== Activity ==
Copy the records exactly. Every line must match.

Dataset: Begin

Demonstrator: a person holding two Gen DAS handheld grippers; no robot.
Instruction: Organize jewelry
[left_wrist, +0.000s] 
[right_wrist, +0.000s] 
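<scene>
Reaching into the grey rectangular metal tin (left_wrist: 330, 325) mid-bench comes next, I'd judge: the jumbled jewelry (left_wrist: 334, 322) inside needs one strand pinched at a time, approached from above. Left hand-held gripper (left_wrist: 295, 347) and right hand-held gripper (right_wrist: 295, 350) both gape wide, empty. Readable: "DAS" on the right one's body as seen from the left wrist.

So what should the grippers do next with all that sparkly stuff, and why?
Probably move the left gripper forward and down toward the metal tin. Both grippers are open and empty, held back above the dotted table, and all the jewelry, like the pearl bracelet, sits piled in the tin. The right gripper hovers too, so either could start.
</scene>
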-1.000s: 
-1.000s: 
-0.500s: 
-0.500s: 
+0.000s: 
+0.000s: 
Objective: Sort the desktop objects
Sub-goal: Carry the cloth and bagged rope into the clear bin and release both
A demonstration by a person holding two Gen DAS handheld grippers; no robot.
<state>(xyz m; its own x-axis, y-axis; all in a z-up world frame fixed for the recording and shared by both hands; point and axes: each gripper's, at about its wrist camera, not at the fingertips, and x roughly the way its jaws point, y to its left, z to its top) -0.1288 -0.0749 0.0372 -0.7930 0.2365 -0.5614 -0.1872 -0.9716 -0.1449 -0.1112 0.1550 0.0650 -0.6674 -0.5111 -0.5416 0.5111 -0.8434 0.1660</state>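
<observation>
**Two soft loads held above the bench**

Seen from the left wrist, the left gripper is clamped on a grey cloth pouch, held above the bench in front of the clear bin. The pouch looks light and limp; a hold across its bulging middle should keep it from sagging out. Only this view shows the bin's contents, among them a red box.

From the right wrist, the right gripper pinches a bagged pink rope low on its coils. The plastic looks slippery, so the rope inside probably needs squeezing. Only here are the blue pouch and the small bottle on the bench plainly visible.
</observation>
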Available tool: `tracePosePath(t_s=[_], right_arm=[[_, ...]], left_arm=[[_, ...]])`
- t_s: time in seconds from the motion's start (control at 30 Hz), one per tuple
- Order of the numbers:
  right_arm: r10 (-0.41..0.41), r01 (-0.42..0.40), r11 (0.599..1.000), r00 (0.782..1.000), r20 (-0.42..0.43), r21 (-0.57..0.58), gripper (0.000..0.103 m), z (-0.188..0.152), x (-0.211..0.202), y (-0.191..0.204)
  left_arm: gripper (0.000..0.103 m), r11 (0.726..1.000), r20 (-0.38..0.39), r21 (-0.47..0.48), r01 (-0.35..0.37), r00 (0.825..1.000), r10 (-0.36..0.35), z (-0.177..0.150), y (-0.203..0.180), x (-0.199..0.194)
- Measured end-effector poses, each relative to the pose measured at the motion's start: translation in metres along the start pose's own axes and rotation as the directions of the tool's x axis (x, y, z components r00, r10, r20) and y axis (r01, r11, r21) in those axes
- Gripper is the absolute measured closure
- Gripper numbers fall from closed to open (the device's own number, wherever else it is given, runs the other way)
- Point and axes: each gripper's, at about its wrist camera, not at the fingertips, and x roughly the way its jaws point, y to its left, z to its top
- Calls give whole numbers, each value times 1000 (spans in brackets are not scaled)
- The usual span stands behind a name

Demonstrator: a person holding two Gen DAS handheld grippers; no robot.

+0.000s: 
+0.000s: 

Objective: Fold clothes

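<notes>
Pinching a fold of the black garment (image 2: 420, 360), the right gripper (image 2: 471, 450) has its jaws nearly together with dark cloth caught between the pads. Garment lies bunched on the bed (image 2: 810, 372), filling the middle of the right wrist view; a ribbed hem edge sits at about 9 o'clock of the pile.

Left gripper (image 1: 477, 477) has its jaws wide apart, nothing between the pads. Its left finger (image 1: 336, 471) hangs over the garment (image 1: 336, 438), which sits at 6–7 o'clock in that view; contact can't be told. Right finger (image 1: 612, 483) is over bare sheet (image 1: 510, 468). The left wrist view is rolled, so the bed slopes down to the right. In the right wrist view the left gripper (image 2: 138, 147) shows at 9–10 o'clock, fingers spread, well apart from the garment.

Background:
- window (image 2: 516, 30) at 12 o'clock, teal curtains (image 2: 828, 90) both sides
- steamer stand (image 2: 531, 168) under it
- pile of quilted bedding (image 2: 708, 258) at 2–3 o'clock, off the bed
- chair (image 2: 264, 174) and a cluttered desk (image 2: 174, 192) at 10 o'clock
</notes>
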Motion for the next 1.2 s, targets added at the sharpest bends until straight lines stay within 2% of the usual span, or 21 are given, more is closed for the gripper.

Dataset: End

== Solution for this exercise ==
Demonstrator: a person holding two Gen DAS handheld grippers; no robot.
Instruction: Organize jewelry
[left_wrist, +0.000s] 
[right_wrist, +0.000s] 
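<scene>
Reaching into the grey rectangular metal tin (left_wrist: 330, 325) mid-bench comes next, I'd judge: the jumbled jewelry (left_wrist: 334, 322) inside needs one strand pinched at a time, approached from above. Left hand-held gripper (left_wrist: 295, 347) and right hand-held gripper (right_wrist: 295, 350) both gape wide, empty. Readable: "DAS" on the right one's body as seen from the left wrist.

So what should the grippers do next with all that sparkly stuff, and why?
Probably move the left gripper forward and down toward the metal tin. Both grippers are open and empty, held back above the dotted table, and all the jewelry, like the pearl bracelet, sits piled in the tin. The right gripper hovers too, so either could start.
</scene>
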-1.000s: 
-1.000s: 
-0.500s: 
-0.500s: 
+0.000s: 
+0.000s: 
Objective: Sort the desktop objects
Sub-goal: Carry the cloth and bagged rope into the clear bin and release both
A demonstration by a person holding two Gen DAS handheld grippers; no robot.
<state>(xyz m; its own x-axis, y-axis; all in a z-up world frame fixed for the recording and shared by both hands; point and axes: each gripper's, at about its wrist camera, not at the fingertips, and x roughly the way its jaws point, y to its left, z to its top) -0.1288 -0.0749 0.0372 -0.7930 0.2365 -0.5614 -0.1872 -0.9716 -0.1449 -0.1112 0.1550 0.0650 -0.6674 -0.5111 -0.5416 0.5111 -0.8434 0.1660</state>
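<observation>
**Two soft loads held above the bench**

Seen from the left wrist, the left gripper is clamped on a grey cloth pouch, held above the bench in front of the clear bin. The pouch looks light and limp; a hold across its bulging middle should keep it from sagging out. Only this view shows the bin's contents, among them a red box.

From the right wrist, the right gripper pinches a bagged pink rope low on its coils. The plastic looks slippery, so the rope inside probably needs squeezing. Only here are the blue pouch and the small bottle on the bench plainly visible.
</observation>
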Available tool: `tracePosePath(t_s=[_], right_arm=[[_, ...]], left_arm=[[_, ...]])`
- t_s: time in seconds from the motion's start (control at 30 Hz), one per tuple
- Order of the numbers:
  right_arm: r10 (-0.41..0.41), r01 (-0.42..0.40), r11 (0.599..1.000), r00 (0.782..1.000), r20 (-0.42..0.43), r21 (-0.57..0.58), gripper (0.000..0.103 m), z (-0.188..0.152), x (-0.211..0.202), y (-0.191..0.204)
  left_arm: gripper (0.000..0.103 m), r11 (0.726..1.000), r20 (-0.38..0.39), r21 (-0.47..0.48), r01 (-0.35..0.37), r00 (0.825..1.000), r10 (-0.36..0.35), z (-0.177..0.150), y (-0.203..0.180), x (-0.199..0.194)
- Measured end-effector poses, each relative to the pose measured at the motion's start: translation in metres along the start pose's own axes and rotation as the directions of the tool's x axis (x, y, z components r00, r10, r20) and y axis (r01, r11, r21) in those axes
- Gripper is the absolute measured closure
- Gripper numbers fall from closed to open (the device's own number, wherever else it is given, runs the other way)
- Point and axes: each gripper's, at about its wrist camera, not at the fingertips, and x roughly the way its jaws point, y to its left, z to its top
- Calls give whole numbers, each value times 1000 (spans in brackets are not scaled)
- The usual span stands behind a name

Demonstrator: a person holding two Gen DAS handheld grippers; no robot.

+0.000s: 
+0.000s: 

Objective: Fold clothes

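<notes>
Pinching a fold of the black garment (image 2: 420, 360), the right gripper (image 2: 471, 450) has its jaws nearly together with dark cloth caught between the pads. Garment lies bunched on the bed (image 2: 810, 372), filling the middle of the right wrist view; a ribbed hem edge sits at about 9 o'clock of the pile.

Left gripper (image 1: 477, 477) has its jaws wide apart, nothing between the pads. Its left finger (image 1: 336, 471) hangs over the garment (image 1: 336, 438), which sits at 6–7 o'clock in that view; contact can't be told. Right finger (image 1: 612, 483) is over bare sheet (image 1: 510, 468). The left wrist view is rolled, so the bed slopes down to the right. In the right wrist view the left gripper (image 2: 138, 147) shows at 9–10 o'clock, fingers spread, well apart from the garment.

Background:
- window (image 2: 516, 30) at 12 o'clock, teal curtains (image 2: 828, 90) both sides
- steamer stand (image 2: 531, 168) under it
- pile of quilted bedding (image 2: 708, 258) at 2–3 o'clock, off the bed
- chair (image 2: 264, 174) and a cluttered desk (image 2: 174, 192) at 10 o'clock
</notes>
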Motion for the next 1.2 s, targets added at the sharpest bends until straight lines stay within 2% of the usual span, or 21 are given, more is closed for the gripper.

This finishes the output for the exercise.